Abstract. I extended the animation-from-a-single-image neural network system I created in 2019 so that the characters can make more types of facial expressions. While the old system can only open/close the eyes and the mouth, this new version affords more eye/mouth shapes and can control the eyebrows and the irises. They allow a character to show various emotions and give more convincing impression of speech.
|Disgusted||Condescending||Uwamedukai [footnote]||Gangimari-Gao [footnote]|
The character is Otogibara Era (© Ichikara Inc.).
Uwamedukai (上目遣い) is Japanese for the pose where a shorter person looks at another taller one with upturned eyes while tilting the face down.

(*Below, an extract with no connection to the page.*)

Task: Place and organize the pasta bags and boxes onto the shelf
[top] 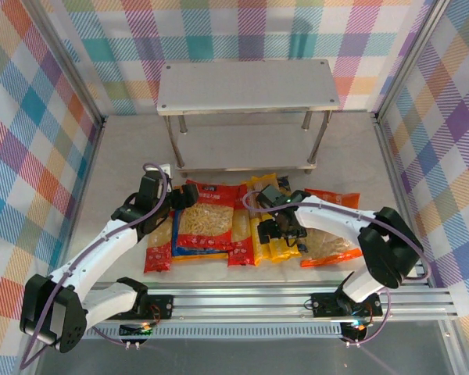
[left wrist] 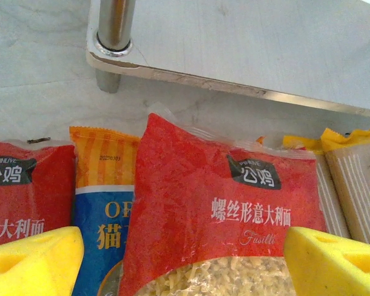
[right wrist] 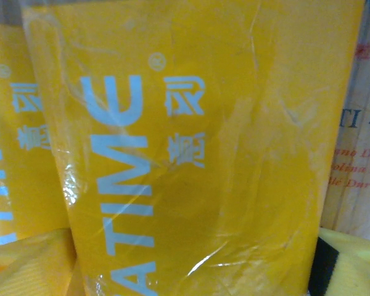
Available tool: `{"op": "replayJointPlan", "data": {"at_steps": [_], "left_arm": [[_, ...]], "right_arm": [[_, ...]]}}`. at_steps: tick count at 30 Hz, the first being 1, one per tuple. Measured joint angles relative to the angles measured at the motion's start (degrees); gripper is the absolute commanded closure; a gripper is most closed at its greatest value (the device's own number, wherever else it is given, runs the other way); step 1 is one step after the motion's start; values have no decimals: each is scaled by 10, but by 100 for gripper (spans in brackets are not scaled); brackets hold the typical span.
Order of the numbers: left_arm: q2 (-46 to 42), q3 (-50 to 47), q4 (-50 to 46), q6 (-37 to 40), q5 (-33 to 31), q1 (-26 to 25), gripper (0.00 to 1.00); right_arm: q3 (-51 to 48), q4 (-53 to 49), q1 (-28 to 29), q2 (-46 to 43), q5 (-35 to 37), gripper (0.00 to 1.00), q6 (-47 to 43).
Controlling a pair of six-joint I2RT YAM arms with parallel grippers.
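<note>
Left claw (top: 176, 201): spread wide, empty, over red bag (left wrist: 222, 203) lying flat on counter (top: 125, 156).
Right claw (top: 280, 228): straddles yellow pasta box (right wrist: 191, 154), long axis 12–6, jaws across its width. Clamped or loose, can't tell.
Shelf (top: 246, 86): 12 o'clock from both claws.
Likely next move: carry toward 12.

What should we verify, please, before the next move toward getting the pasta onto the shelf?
1. Shelf boards free: ok.
2. Left end effector open above the red bag: ok.
3. Red bag lying on top, not pinned: ok.
4. Right end effector gripping the yellow pack: cannot tell.
5. Pasta packs shelved: not ok; they lie in front of it.
</note>
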Motion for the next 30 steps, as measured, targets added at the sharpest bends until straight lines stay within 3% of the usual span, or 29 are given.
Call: {"op": "replayJointPlan", "data": {"at_steps": [5,11,16,25,30], "left_arm": [[3,0,0,0,0,0,16],[3,0,0,0,0,0,16],[3,0,0,0,0,0,18],[3,-2,0,0,0,0,21],[3,-8,2,0,0,0,25]], "right_arm": [[1,-2,0,7,7,23,2],[1,-1,0,9,5,43,6],[3,-2,1,9,2,50,11],[3,-3,1,-3,-3,78,15],[3,-4,1,-5,-4,81,14]]}}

See this link for more examples.
Gangimari-Gao (ガンギマリ顔) is a facial expression where a character glares at the viewer with the eyes wide open and the irises reduced in size while smiling. The disconcerting, if not borderline insane, look gives the impression that the character is high on drugs (キマっている). The expression is popularized by virtual YouTuber Tsunomaki Watame. See her in action here.

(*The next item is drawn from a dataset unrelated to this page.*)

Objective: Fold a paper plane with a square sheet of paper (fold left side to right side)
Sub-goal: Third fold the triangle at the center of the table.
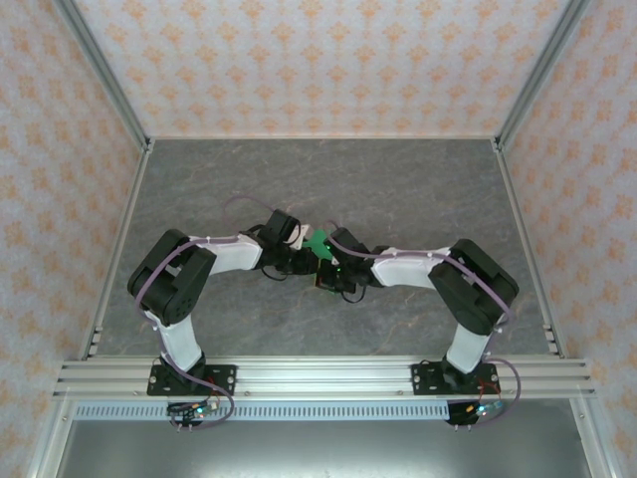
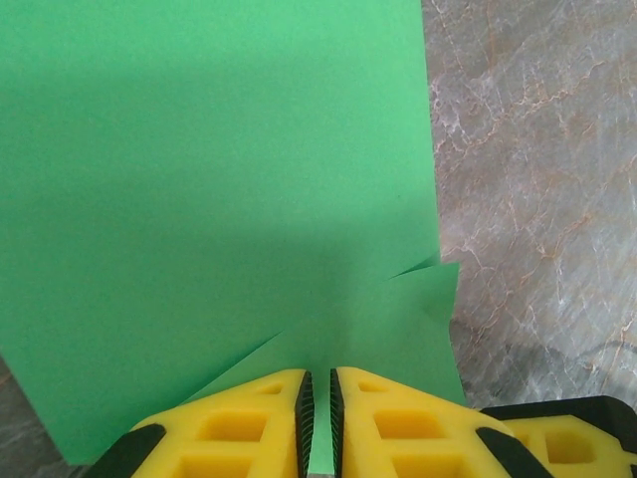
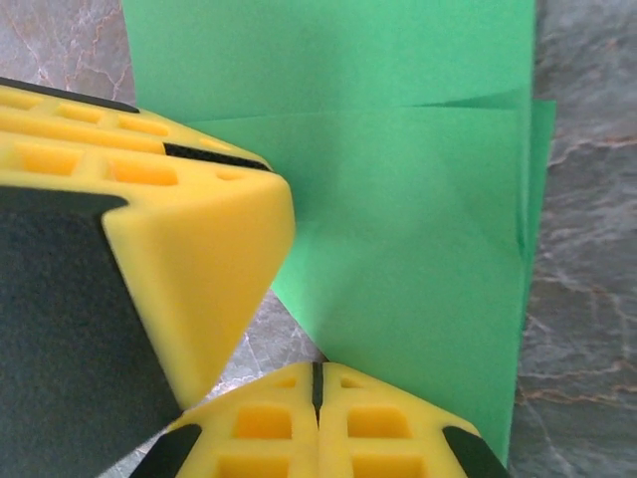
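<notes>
Seemingly midway: the paper (image 2: 219, 179) already carries folded flaps, no dart yet; left end effector (image 2: 318, 403) pinches its edge, right end effector (image 3: 317, 383) closed beside it

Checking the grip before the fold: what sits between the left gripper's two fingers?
The green paper: the left wrist view shows a strip of it pinched in the narrow gap at the left gripper's tips.
</notes>
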`<state>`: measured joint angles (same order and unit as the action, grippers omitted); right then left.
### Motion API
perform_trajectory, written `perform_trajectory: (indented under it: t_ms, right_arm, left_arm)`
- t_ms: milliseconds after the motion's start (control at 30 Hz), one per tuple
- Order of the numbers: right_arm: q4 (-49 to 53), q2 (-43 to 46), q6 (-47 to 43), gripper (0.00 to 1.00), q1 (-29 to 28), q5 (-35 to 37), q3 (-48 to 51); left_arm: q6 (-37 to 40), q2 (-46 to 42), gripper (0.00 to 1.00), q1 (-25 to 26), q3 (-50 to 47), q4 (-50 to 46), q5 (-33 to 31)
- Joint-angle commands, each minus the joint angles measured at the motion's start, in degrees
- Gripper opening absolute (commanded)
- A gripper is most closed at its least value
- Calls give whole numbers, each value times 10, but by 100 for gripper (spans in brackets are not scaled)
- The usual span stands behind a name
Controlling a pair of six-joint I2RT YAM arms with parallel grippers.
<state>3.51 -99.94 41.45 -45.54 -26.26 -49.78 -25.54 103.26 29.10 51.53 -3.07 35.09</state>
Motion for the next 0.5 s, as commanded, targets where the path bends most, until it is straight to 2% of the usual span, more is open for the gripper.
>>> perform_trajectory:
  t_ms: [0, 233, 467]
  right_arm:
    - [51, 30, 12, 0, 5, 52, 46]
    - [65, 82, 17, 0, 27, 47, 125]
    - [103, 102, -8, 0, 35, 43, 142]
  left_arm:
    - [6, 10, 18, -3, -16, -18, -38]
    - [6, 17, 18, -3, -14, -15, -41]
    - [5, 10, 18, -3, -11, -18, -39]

With the new network, I can drive character illustrations with motions authored for 3D models.
I also created a real-time motion transfer tool that provides more controls over the character's face.
I modified the tool to record my motion and was later able make multiple characters talk and sing with more dynamic lip and face movements.

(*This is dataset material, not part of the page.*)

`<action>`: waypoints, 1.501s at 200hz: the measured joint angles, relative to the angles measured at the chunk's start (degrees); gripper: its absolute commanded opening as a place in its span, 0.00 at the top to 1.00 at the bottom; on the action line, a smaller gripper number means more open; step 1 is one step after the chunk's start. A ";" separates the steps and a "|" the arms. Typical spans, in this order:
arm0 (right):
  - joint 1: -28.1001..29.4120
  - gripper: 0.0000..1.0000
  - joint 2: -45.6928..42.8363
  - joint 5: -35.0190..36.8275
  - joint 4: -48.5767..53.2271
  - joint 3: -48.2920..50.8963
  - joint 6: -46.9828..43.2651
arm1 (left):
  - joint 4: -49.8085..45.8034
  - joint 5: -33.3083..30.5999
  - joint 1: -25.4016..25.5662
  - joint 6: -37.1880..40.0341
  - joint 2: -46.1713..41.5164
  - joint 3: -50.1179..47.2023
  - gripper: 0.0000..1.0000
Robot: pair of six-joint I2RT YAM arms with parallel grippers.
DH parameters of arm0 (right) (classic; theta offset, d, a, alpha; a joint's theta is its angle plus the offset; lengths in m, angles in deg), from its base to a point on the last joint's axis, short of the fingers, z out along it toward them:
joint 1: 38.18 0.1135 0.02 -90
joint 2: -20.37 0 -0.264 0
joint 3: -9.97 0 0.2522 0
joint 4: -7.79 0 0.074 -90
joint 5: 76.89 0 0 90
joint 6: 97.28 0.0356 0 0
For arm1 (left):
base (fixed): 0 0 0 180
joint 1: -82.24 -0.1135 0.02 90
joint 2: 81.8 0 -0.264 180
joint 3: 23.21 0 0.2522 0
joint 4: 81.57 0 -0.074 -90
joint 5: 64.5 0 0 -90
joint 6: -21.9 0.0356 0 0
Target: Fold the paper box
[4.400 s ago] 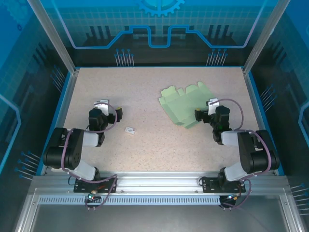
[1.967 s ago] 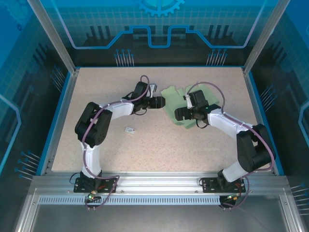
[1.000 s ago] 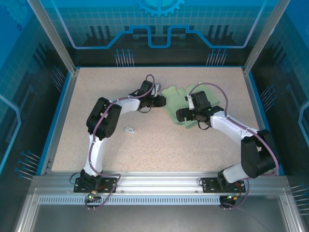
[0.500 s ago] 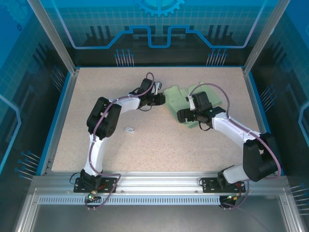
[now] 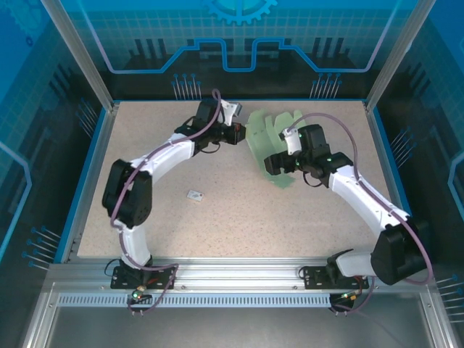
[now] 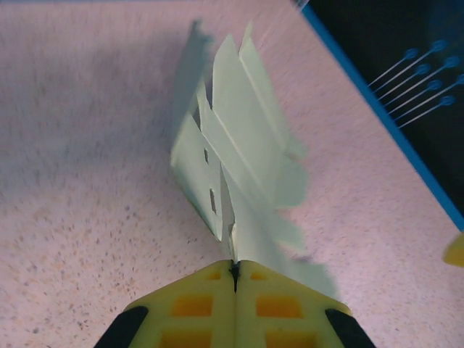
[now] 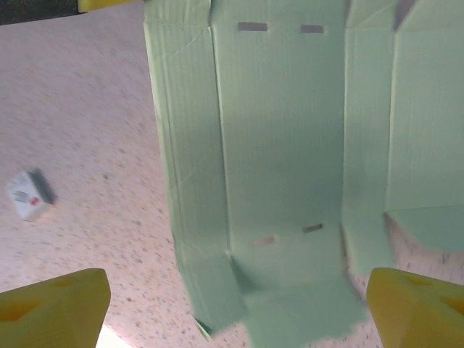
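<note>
The paper box (image 5: pixel 274 138) is a pale mint-green die-cut sheet with flaps, lying at the back of the table, right of centre. My left gripper (image 5: pixel 242 134) is shut on the sheet's left edge and holds that side up off the table. In the left wrist view the yellow fingers meet at the left gripper (image 6: pixel 234 270), and the paper box (image 6: pixel 239 138) rises edge-on from them. My right gripper (image 5: pixel 274 165) hovers open over the sheet's near end. Its tips stand wide at the bottom corners of the right wrist view, around the right gripper (image 7: pixel 235 312), with the paper box (image 7: pixel 279 145) below them.
A tiny white tag (image 5: pixel 195 195) lies on the speckled table left of centre, also the white tag (image 7: pixel 27 196) in the right wrist view. The blue rim (image 5: pixel 380 145) borders the table on the right, close to the sheet.
My left gripper has shut on the sheet's left edge and lifted it, so the sheet now tilts up. The right gripper has shifted slightly toward the right and stays open.
</note>
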 measured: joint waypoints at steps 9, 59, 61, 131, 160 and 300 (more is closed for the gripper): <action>0.02 0.08 -0.79 -0.68 0.46 -1.33 -0.87 | -1.20 0.00 0.00 1.92 -2.45 0.07 1.00; 1.29 0.09 -2.01 -2.29 2.54 -8.11 -5.57 | -9.94 -1.09 0.00 11.76 -8.55 1.95 1.00; 1.36 0.09 -2.01 -2.29 2.58 -8.35 -5.73 | -10.32 -1.27 0.00 12.15 -8.76 1.95 1.00; 1.70 0.11 -0.92 -2.89 8.37 -21.42 -15.74 | -19.76 -3.61 0.00 26.91 -16.15 6.23 1.00; 2.34 0.10 -1.07 -2.71 9.11 -24.24 -22.49 | -22.03 -3.58 0.00 33.68 -19.54 8.33 1.00; 9.79 0.44 2.95 -3.08 6.84 -26.29 -44.81 | -24.02 0.74 3.23 54.05 -25.99 8.46 1.00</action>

With the goal of making it easier to become a virtual YouTuber (VTuber), in 2019, I created a neural network system that can animate the face of any existing anime character, given only an image of it. The system, however, cannot yet be considered practical for becoming a VTuber. The most important shortcoming is that it can only close the eyes and mouth, robbing the character the ability to make most facial expressions. Characters used by professional VTubers, on the other hand, can deform the eyebrows, eyelids, irises, and mouth into various shapes. My goal in this article is to improve my system's expressiveness by increasing the types of movements it can produce.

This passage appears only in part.